Ulrich K. hielt Pferde angebunden, sodass sie sich nicht mehr artgerecht bewegen konnten. Laut Anklage fütterte er sie zu wenig, sodass am 7. August 2017 zehn Stuten mit Fohlen bis auf die Knochen abgemagert und ohne Muskulatur waren. Zu wenig Einstreu lag herum und dieses war verschmutzt und staubig. Futterreste faulten und gärten in den Krippen. Auch Holzstücke und Verpackungsrückstände aus Plastik fanden sich darin.
Irgendwo lag ein vollständiges Skelett eines drei- bis vierjährigen Pferds im Dreck. Ulrich K. bot den Pferden verschimmeltes Brot an, das er auf den Boden legte. Er gab ihnen zu wenig zu trinken und sorgte nicht für ausreichend Auslauf. Er arbeitete nicht mit ihnen, sodass sie nicht an menschliche Führung gewöhnt waren. Bei der Hofräumung und der anschliessenden Pflege führte dies zu gefährlichen Situationen.
Nicht viel besser ging es den andern Tieren wie den 47 Rindern und Kühen, die am 7. August 2017 auf dem Hof in Hefenhofen angetroffen wurden. Gemäss Tierverkehrsdatenbank hätten es 73 sein müssen. Ulrich K. hatte es unterlassen, die Abgänge korrekt zu erfassen.

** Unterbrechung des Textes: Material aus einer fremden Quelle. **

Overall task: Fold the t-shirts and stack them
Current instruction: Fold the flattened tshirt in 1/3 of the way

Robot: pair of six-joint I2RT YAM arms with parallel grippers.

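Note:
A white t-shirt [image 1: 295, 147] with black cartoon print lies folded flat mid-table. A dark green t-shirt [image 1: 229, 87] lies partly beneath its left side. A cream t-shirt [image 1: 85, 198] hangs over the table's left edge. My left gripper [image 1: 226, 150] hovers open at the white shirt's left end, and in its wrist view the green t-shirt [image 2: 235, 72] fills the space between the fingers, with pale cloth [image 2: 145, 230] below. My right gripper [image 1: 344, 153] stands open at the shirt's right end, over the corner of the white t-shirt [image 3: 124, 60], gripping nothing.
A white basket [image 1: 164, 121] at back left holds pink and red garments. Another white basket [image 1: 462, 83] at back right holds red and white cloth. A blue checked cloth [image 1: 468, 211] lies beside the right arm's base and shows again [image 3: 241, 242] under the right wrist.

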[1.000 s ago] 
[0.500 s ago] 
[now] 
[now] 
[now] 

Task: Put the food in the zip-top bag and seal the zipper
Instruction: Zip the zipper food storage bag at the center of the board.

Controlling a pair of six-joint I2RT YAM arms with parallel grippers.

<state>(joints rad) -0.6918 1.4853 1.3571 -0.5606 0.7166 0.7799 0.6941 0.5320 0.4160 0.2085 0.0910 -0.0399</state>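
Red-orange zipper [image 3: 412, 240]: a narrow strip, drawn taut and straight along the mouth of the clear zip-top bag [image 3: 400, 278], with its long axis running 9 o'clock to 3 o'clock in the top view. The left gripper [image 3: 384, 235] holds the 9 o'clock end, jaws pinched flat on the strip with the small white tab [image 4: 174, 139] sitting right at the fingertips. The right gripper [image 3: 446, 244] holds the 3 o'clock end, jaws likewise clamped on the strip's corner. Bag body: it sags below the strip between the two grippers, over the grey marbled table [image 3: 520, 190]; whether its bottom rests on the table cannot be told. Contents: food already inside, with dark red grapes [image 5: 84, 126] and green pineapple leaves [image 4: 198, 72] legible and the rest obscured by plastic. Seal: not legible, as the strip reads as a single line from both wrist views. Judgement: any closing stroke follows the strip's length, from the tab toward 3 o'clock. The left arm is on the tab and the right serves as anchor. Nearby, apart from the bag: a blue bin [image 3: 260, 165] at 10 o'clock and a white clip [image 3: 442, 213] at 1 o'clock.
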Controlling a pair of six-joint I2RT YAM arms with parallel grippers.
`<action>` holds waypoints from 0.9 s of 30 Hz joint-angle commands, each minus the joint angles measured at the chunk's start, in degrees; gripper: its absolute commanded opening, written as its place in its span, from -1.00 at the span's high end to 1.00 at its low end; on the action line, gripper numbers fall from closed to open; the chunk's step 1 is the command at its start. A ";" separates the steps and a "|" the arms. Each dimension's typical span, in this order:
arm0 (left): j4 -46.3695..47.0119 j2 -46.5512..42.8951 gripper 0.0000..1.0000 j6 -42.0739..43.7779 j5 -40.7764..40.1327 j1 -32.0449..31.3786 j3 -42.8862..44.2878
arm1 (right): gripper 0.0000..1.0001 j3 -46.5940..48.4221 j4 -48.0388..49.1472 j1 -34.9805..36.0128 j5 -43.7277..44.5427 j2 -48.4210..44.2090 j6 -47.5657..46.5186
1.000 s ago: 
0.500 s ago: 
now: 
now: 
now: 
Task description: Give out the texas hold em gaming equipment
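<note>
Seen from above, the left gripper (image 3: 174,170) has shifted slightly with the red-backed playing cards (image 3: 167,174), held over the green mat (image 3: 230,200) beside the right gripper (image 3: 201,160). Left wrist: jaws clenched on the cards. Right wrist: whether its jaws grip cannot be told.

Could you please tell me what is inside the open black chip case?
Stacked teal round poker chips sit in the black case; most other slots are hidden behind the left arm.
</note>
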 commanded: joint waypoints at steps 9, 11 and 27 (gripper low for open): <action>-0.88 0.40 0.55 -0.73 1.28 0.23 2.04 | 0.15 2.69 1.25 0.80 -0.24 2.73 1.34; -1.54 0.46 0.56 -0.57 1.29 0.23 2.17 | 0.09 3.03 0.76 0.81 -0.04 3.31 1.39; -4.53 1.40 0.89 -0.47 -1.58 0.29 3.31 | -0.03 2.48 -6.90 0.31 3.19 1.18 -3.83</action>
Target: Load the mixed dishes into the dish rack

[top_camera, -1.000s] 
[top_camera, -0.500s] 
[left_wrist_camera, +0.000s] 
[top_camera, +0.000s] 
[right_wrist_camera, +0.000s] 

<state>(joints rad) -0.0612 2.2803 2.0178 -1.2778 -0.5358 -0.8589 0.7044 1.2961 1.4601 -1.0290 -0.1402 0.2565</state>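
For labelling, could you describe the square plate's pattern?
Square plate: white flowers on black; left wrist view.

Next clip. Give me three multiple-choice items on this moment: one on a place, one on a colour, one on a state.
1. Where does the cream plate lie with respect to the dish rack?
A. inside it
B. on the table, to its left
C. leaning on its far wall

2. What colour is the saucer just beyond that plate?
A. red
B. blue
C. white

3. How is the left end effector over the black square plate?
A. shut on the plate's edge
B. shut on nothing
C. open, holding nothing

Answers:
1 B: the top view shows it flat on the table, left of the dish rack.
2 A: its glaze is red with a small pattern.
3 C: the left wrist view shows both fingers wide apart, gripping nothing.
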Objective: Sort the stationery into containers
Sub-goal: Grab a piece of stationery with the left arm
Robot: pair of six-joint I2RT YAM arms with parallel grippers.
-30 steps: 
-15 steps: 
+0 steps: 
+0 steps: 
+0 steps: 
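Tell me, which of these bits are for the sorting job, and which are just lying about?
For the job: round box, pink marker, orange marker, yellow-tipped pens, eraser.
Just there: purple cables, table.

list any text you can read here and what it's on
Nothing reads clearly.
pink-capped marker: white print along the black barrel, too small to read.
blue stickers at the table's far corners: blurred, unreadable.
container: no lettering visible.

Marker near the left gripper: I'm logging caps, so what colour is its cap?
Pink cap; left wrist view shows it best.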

Obwohl sie das Veterinäramt Thurgau am 7. August 2017 beschlagnahmt hatte, liess sich Ulrich K. einige seiner Pferde von einer Davoser Alp bringen. Eine 38-jährige Mitangeklagte fuhr für ihn nach Davos. Als sie am 15. September 2017 sechs Pferde abtransportieren wollte, hinderten sie eine Mitarbeiterin des Bündner Veterinäramts und die Kantonspolizei Graubünden daran.
Ulrich K. soll ausserdem Demonstranten gegen seine Tierhaltung durch ein riskantes Fahrmanöver gefährdet haben. Angeklagt ist er ferner der Ehrverletzung an Regierungsrat Walter Schönholzer und dessen Frau sowie an Kantonstierarzt Paul Witzig. Im Frühjahr 2019 schickte K. drei anonyme Briefe mit obszönen Zeichnungen an Schönholzer und dessen Frau. Darauf zu sehen waren der Regierungsrat und der Kantonstierarzt. Einen weiteren anonymen Brief dieser Art schickte er den Veterinärämtern mehrerer Kantone.
Vor der Einnahme Witzigs am 20. März 2019 überreichte K. seinem Anwalt Rainer Niedermann ein Blatt Papier mit einer Ergänzungsfrage an Witzig. Auf der Rückseite befand sich eine der obszönen Zeichnungen. Bei der Einvernahme las Niedermann die Frage tatsächlich ab dem Papier ab. Witzig, dessen Verteidiger und der anwesende Polizist betrachteten währenddessen die Zeichnung.